| WHAT THE EXERCISE ASKS |
Please retype, unchanged, each line from the top of the material below through the line where "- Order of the" appears.

| DATA PROVIDED |
══════════════════════════════

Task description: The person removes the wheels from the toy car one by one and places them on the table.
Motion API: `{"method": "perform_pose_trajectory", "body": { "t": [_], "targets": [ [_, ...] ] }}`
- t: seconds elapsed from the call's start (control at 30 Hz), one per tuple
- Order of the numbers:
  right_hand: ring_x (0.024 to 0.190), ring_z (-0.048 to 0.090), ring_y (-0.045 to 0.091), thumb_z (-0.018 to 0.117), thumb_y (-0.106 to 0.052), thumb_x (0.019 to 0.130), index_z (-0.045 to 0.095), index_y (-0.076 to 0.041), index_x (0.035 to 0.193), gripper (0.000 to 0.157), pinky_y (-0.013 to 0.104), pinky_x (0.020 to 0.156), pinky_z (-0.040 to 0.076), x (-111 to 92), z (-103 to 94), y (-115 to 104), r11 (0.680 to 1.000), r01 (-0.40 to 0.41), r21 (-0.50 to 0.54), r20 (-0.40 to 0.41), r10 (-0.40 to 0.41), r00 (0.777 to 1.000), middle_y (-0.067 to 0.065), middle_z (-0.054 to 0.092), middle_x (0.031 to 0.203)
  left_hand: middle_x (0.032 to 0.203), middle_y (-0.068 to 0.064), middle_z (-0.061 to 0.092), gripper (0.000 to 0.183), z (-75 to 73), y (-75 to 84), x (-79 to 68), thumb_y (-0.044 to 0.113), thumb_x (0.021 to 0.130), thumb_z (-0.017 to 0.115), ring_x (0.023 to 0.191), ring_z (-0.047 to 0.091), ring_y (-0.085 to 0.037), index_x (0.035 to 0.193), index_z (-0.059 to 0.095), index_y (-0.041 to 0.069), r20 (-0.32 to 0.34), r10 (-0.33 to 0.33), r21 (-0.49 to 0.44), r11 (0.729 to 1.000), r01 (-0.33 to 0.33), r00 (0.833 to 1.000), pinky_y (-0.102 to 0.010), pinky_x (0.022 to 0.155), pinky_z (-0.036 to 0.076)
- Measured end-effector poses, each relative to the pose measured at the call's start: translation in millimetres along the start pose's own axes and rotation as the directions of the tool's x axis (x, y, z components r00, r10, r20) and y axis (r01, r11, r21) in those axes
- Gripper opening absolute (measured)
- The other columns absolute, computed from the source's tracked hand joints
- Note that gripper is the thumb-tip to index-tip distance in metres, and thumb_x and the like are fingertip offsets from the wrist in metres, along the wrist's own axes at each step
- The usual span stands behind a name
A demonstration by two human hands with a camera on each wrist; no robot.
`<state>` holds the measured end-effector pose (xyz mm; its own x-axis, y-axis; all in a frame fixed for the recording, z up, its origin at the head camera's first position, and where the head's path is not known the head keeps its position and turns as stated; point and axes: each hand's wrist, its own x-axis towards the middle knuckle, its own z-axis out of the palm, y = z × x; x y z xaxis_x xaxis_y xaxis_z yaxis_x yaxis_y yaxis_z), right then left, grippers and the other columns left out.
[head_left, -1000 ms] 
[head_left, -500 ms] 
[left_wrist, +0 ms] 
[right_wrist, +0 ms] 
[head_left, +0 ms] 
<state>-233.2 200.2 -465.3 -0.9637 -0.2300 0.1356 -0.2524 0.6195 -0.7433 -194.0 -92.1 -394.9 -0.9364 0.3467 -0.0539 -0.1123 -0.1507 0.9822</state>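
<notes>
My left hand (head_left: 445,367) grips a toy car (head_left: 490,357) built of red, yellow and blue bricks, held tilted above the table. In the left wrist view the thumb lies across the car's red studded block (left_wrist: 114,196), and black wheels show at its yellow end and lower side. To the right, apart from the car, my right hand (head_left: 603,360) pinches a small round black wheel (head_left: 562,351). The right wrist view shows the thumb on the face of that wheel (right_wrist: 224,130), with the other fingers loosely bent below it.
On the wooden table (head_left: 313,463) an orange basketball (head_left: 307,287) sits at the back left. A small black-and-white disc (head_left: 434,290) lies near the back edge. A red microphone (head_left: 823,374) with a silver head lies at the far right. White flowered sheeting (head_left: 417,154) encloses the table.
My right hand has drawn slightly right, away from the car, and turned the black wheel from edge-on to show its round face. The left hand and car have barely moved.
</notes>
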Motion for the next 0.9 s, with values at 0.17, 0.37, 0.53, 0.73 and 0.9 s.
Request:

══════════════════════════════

| ANSWER FOR THE TASK |
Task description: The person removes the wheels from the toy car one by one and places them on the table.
Motion API: `{"method": "perform_pose_trajectory", "body": { "t": [_], "targets": [ [_, ...] ] }}`
- t: seconds elapsed from the call's start (control at 30 Hz), one per tuple
- Order of the numbers:

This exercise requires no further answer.